Smaller families are good for women, for their children, for their communities and for the planetRoy BrownFounder World Population Foundation (predecessor of Rutgers)
Impact population growth
By the close of this century, our planet will be home to some 11.2 billion people, which is a 50% increase compared to today. This growth will take place disproportionately: the population in developed countries, including the Netherlands will remain stable or even slightly decline, while the population in Sub-Saharan Africa may quadruple. This rapid population growth is caused by declining mortality rates, increasing life expectancy, high fertility rates, and early pregnancies.
Africa’s rapid population growth not only affects the opportunities of parents and children, it also influences the economic development of countries, as it leads to greater demand for education, healthcare and employment, provisions that are often lacking. These are, however, important conditions for sustainable economic development, especially in countries with a young and fertile population.
The importance of freedom of choice
In many countries, the desired number of children reduces, increasing the need for contraceptive methods. Yet, the uptake of contraceptives remains low, especially in Sub-Saharan Africa: one in eight sexually active women does not want to get pregnant, but is not using any contraceptive method.

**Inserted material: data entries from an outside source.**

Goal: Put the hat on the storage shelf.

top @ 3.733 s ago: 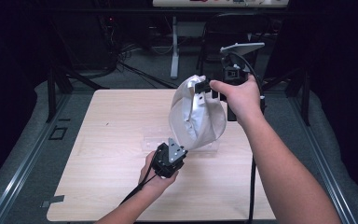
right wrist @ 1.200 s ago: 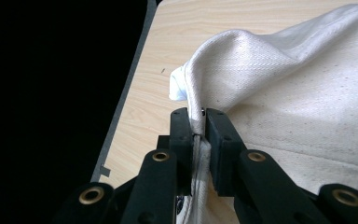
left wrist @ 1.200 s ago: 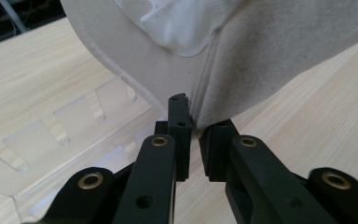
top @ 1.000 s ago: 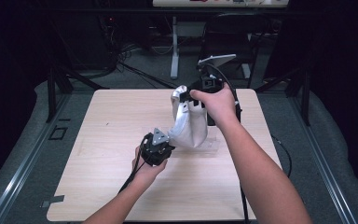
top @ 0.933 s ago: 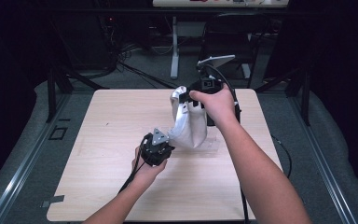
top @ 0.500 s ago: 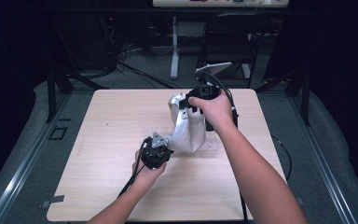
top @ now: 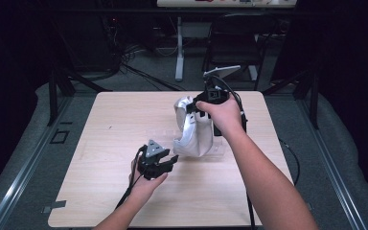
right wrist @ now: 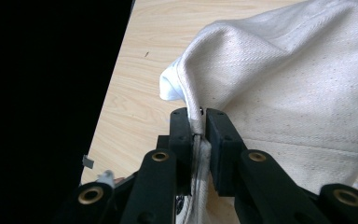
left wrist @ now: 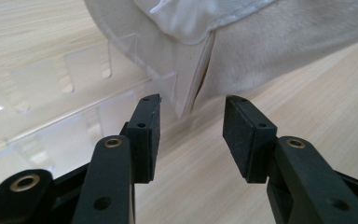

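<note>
Bare table [top: 110,120] left; white bag [top: 194,136] and clear rack [top: 218,149] block the middle.

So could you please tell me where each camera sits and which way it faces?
High view: above the person's side, looking forward and down at the table; both forearms enter below.
Left gripper view: on the left gripper, jaws apart, facing the bag and clear rack.
Right gripper view: on the right gripper, jaws clamping the bag's seam.
All share the bag.
</note>
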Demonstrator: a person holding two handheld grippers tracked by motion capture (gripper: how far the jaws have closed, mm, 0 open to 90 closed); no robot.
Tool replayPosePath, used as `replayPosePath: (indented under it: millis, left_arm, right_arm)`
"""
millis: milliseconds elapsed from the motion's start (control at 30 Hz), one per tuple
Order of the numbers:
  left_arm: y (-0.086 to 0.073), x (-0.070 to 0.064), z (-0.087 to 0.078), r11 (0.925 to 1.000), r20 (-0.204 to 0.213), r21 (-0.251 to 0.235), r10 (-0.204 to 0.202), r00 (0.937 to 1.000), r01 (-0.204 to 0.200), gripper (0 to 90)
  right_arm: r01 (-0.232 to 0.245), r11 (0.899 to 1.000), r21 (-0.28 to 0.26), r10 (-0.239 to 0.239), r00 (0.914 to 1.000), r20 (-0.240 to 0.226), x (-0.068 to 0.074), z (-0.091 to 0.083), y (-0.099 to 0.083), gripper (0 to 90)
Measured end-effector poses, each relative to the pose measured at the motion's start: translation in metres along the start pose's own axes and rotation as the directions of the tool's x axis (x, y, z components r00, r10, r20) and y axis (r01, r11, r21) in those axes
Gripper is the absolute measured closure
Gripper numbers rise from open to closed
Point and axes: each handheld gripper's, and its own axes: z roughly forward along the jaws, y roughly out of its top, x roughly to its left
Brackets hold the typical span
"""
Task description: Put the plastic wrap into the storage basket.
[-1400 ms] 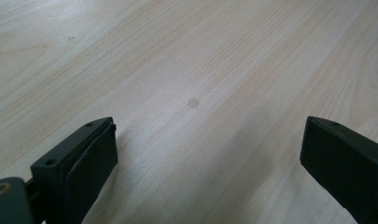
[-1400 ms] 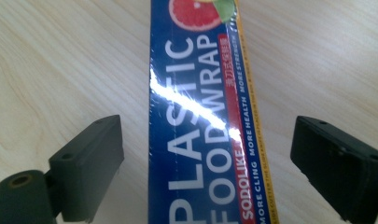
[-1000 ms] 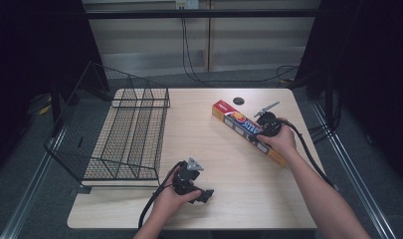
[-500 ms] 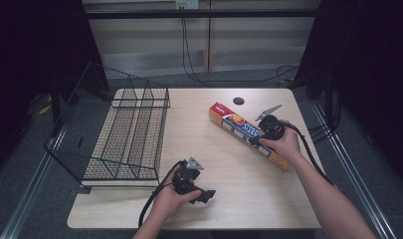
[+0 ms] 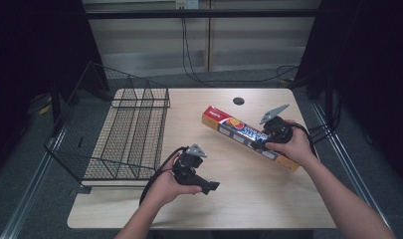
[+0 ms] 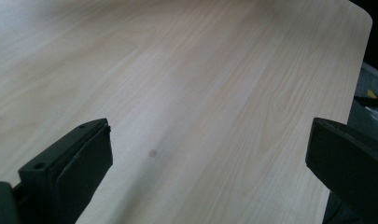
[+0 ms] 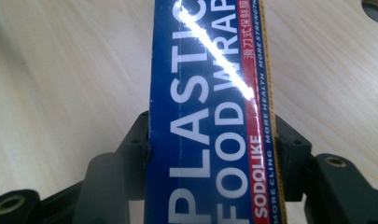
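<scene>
jaws of the right gripper [image 7: 210, 154] sit one on each long side of the plastic food wrap box [image 7: 210, 93], pressed against its blue faces, so they look clamped across its narrow width. in the high view the box [image 5: 234, 128] lies flat on the table [image 5: 268, 199], its long axis running from about 10 o'clock at the red end to 4 o'clock at the end under the person's right hand [image 5: 293, 147]. that gripper [image 5: 258, 144] meets it past the middle, toward the 4 o'clock end, with the jaws pointing to about 8 o'clock, across the box and not along it. in the right gripper view the box runs straight up toward 12 o'clock, and a dark hole in the table [image 7: 375, 9] shows at 1 o'clock.

jaws of the left gripper [image 6: 210, 158] stand wide apart with bare tabletop [image 6: 200, 70] between them and nothing held. in the high view this gripper [image 5: 211, 186] rests low near the front edge, at about 7 o'clock from the box and well apart from it, jaws pointing to roughly 4 o'clock. the left hand [image 5: 169, 184] wraps it from behind, forearm coming up from 6 o'clock.

a wire basket [image 5: 129, 134] stands at 9 o'clock from the box, open at the top, nearer the left hand. judging from this, any move of the box belongs to the right hand, and since the grip is off centre the far red end may sag or swing when lifted.
</scene>
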Motion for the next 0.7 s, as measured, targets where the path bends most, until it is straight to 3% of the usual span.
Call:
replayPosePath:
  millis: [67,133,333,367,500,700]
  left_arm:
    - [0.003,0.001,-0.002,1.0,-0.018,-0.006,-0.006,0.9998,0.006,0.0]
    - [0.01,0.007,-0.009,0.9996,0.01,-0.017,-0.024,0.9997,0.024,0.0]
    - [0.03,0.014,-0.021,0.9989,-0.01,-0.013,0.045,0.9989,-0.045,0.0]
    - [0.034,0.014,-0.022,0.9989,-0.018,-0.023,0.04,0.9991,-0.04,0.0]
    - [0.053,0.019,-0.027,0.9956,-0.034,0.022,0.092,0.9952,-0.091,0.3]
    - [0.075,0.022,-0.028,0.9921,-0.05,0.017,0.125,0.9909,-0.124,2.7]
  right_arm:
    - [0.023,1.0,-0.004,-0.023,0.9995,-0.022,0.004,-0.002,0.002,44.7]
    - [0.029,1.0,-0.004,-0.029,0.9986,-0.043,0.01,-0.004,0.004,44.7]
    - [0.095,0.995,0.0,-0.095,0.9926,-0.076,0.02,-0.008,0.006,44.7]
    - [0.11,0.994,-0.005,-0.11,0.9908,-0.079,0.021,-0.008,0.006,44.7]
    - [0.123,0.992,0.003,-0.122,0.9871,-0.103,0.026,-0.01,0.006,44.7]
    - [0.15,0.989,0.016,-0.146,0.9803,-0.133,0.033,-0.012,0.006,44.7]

As a result, approximately 39% of the pregnancies in developing countries is unintended. Among the causes of this “unmet need” for family planning are: low education, costs, lack of knowledge about contraceptive methods, fear of side effects, opposition from spouse and family, social and religious norms, low empowerment, and limited access to and availability of contraceptives.
To address these issues, Rutgers stands for a human rights perspective. Providing comprehensive sexuality education, working on empowerment and gender justice, and improving access to contraception are essential. This will enable people to choose for themselves if they want to have children, how many, when, and with whom and will more often choose to have smaller families. Research shows that every US$1 spent on improving access to contraceptive methods, will yield US$120 in overall benefits, including health benefits, reduced pressure on public spending and the environment. Hence, investing in sexual and reproductive health and rights can have broader benefits and will contribute to sustainable development of both women and economies.